◆ **TASK GOAL**: The data are to be restated in full, exactly as presented.
# # # # #
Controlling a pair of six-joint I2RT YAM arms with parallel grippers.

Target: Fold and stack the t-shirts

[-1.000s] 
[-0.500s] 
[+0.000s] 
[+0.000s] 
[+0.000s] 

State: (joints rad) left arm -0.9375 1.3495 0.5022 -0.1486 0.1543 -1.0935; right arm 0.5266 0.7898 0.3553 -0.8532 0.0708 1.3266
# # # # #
◆ **EXERCISE RESPONSE**:
Controlling a pair of six-joint I2RT YAM arms with parallel grippers.

Target: Fold and stack the t-shirts

[-1.000s] 
[-0.500s] 
[+0.000s] 
[+0.000s] 
[+0.000s] 

State: (joints rad) left arm -0.9375 1.3495 0.5022 -0.1486 0.1543 -1.0935; right arm 0.5266 0.7898 0.3553 -0.8532 0.0708 1.3266

Here the answer is complete.